4.1: Veins are common structures in rocks and occur in different geological settings ranging from continental to oceanic crustal environments. They form by mineral precipitation from a fluid phase within a dilatational site or due to displacive mineral growth. Veins may form under a range of temperatures and pressures and precipitate from fluids of different origin. As a result, vein structures and microtextures as well as mineralogical, elemental, and isotopic compositions vary depending on the geological environment and local to regional physicochemical conditions. Therefore, veins are ubiquitous structures in the geological record and represent an insightful geological material and tool to answer diverse research questions. In previous studies, vein microtextures and geochemical compositions of vein minerals have been widely used to reconstruct kinematic histories of rocks and to quantify the physicochemical conditions under which veins formed, respectively. Thus, this session invites contributions from structural geology using veins as stress and strain indicators, geochemical studies investigating elemental and isotopic vein mineral compositions such as fluid-rock interactions, laboratory as well as numerical experiments simulating natural vein microtextures, and applied geosciences dealing with ore mineralization hosted in veins.

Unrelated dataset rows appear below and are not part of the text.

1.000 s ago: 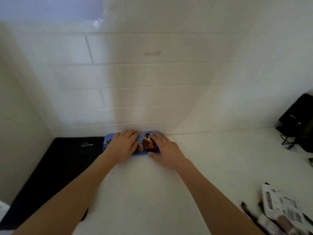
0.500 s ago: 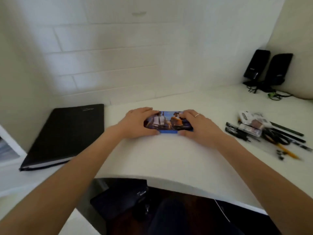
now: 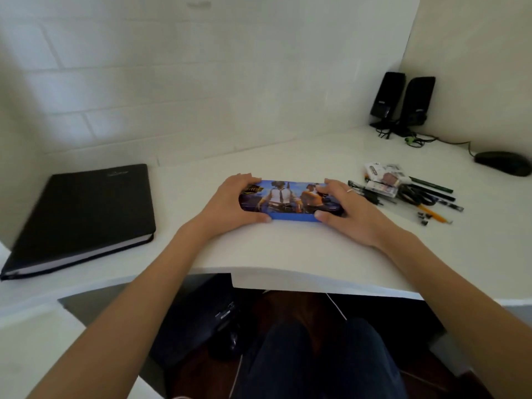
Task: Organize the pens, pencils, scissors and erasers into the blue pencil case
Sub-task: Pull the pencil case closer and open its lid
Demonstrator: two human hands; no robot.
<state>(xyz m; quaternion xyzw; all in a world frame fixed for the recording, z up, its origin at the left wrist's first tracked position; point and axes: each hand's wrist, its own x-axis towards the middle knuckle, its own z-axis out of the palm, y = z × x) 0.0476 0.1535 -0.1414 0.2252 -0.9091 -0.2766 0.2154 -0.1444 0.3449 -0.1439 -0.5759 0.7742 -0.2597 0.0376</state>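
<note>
The blue pencil case (image 3: pixel 288 198) lies flat on the white desk with its lid closed; the lid carries a picture of game figures. My left hand (image 3: pixel 230 205) grips its left end and my right hand (image 3: pixel 345 208), with a ring on one finger, grips its right end. To the right of the case lies a loose pile of stationery (image 3: pixel 408 191): black pens, a green pencil, a yellow pencil (image 3: pixel 434 216), dark scissors and wrapped erasers (image 3: pixel 383 175).
A black notebook (image 3: pixel 86 208) lies at the left of the desk (image 3: pixel 288 249). Two black speakers (image 3: pixel 403 102) with cables stand in the back right corner, and a black mouse (image 3: pixel 503 162) sits at the far right. The desk's front edge curves near my legs.
The case has come from the wall toward the desk's front edge with both hands on it. My view has tipped down, bringing the stationery pile, speakers and mouse into sight.
</note>
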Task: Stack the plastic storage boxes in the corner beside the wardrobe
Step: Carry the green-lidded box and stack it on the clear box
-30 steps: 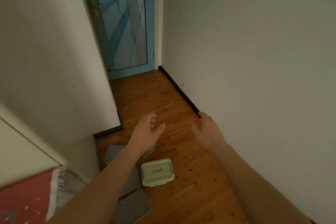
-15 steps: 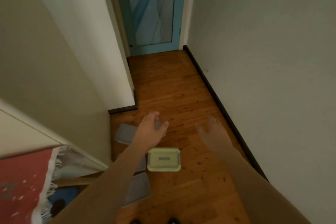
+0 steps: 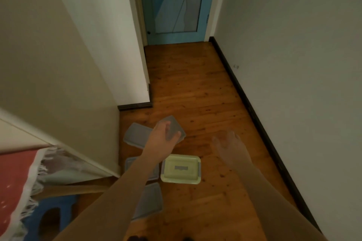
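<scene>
Several plastic boxes lie on the wooden floor (image 3: 195,92) beside the beige wardrobe (image 3: 58,68). A pale green box (image 3: 180,169) with grey clips sits in the middle. A grey box (image 3: 136,135) lies near the wardrobe's corner, and another grey box (image 3: 176,126) is just right of it. Two more grey boxes (image 3: 151,199) lie partly under my left forearm. My left hand (image 3: 161,138) hovers over the right-hand grey box with thumb and fingers spread. My right hand (image 3: 229,146) is blurred and hangs above the floor with fingers spread, holding nothing.
A white wall (image 3: 293,64) with a black skirting board (image 3: 244,100) runs along the right. A blue glazed door (image 3: 176,6) closes the far end. A red fringed cloth (image 3: 17,172) and a blue stool (image 3: 49,217) sit at the lower left.
My view has tipped down and turned towards the boxes. Both hands have lowered, and my left hand has come over the grey box.
</scene>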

4.2: We invite contributions from the fields of tectonics, structural geology, and crystalline geology. Regional and process-oriented studies from all kinds of active or fossil tectonic settings are welcome – rifting, ocean spreading, subduction, collision, transform, as well as intra-plate deformation. Studies dealing with the development of methods related to the deformation of crust and lithosphere from the micro-scale to plate scale are also invited.
9:00am - 9:15am
Tracing wedge-internal deformation by means of strontium isotope systematics of vein carbonate
1Institut für Geologie, Leibniz Universität Hannover, Germany; 2Institut für Geologie, Universität Bern, Switzerland
Radiogenic strontium isotopes (87Sr/86Sr) of vein carbonates play a crucial role in the tectono-metamorphic study of fold-and-thrust belts and accretionary wedges and have been used to document fluid sources and fluxes, for example, along major fault zones. Moreover, the 87Sr/86Sr ratios of vein carbonates can trace the diagenetic to metamorphic evolution of pore fluids entrapped in accreted sediments. Here we present 87Sr/86Sr ratios of vein carbonates from the paleo-accretionary complex of the central European Alps (Glarus Alps, Switzerland) that formed during early stages of continental collision. We show that the vein carbonates trace the Sr isotopic evolution of pore fluids from an initial seawater-like signature towards the isotopic composition of the host rock. This relation allows us to constrain the diagenetic to low-grade metamorphic conditions of deformation events, including imbricate thrusting, folding, cleavage development, stratal disruption and tectonic transport of thrust slices, bedding-parallel shearing, and extensional vein-formation. Taken together, the strontium isotope systematics of vein carbonate provides new insights into the prograde to early retrograde tectonic evolution of Alpine accretionary complex and helps to understand aspects that are not sufficiently clear from traditional cross-cutting relationships.
9:15am - 9:30am
Closely-spaced carbonate replacement veins: the influence of external stress on focused fluid flow during carbonation of peridotite
1Tectonics and Geodynamics, RWTH Aachen University, Germany; 2University of Texas at Austin, Bureau of Economic Geology, TX, USA
The reaction of serpentinized peridotites with CO2-bearing fluids to listvenite (quartz-carbonate rocks) requires massive fluid flux and maintained permeability despite volume increase. Here we investigate listvenites and serpentinites samples from Hole BT1B of the Oman Drilling Project to improve our understanding of the mechanisms and feedbacks of fracturing and vein formation during peridotite carbonation. The samples are characterized by a high abundance of magnesite veins which are often bundled into closely-spaced, parallel sets. Relative cross-cutting relationships suggest that these veins are among the earliest structures related to carbonation of serpentinite. These veins often show some features that are typical for antitaxial veins such as growth from a median line outwards. Their bisymmetric chemical zonation of variable Ca and Fe contents, a systematic distribution of SiO2 and Fe-oxide inclusions in these zones, and cross-cutting relations with Fe-oxides and Cr-spinel suggest that they are micro-scale reaction fronts recording the replacement of serpentine by carbonate. Local dolomite precipitation and voids along the vein – wall rock interface suggest that the veins acted as a preferred fluid pathway also after the first fracturing formed the central parts of the zoned magnesite veins. The close spacing and (sub)parallel alignment of the veins points to preferential fracturing of the weaker wall rock, in line with the interpretation that the veins formed in a serpentine matrix. The zoned magnesite veins therefore record an early stage of fluid infiltration during listvenite formation, at which focused fluid flow was controlled to large parts by external tectonic stress.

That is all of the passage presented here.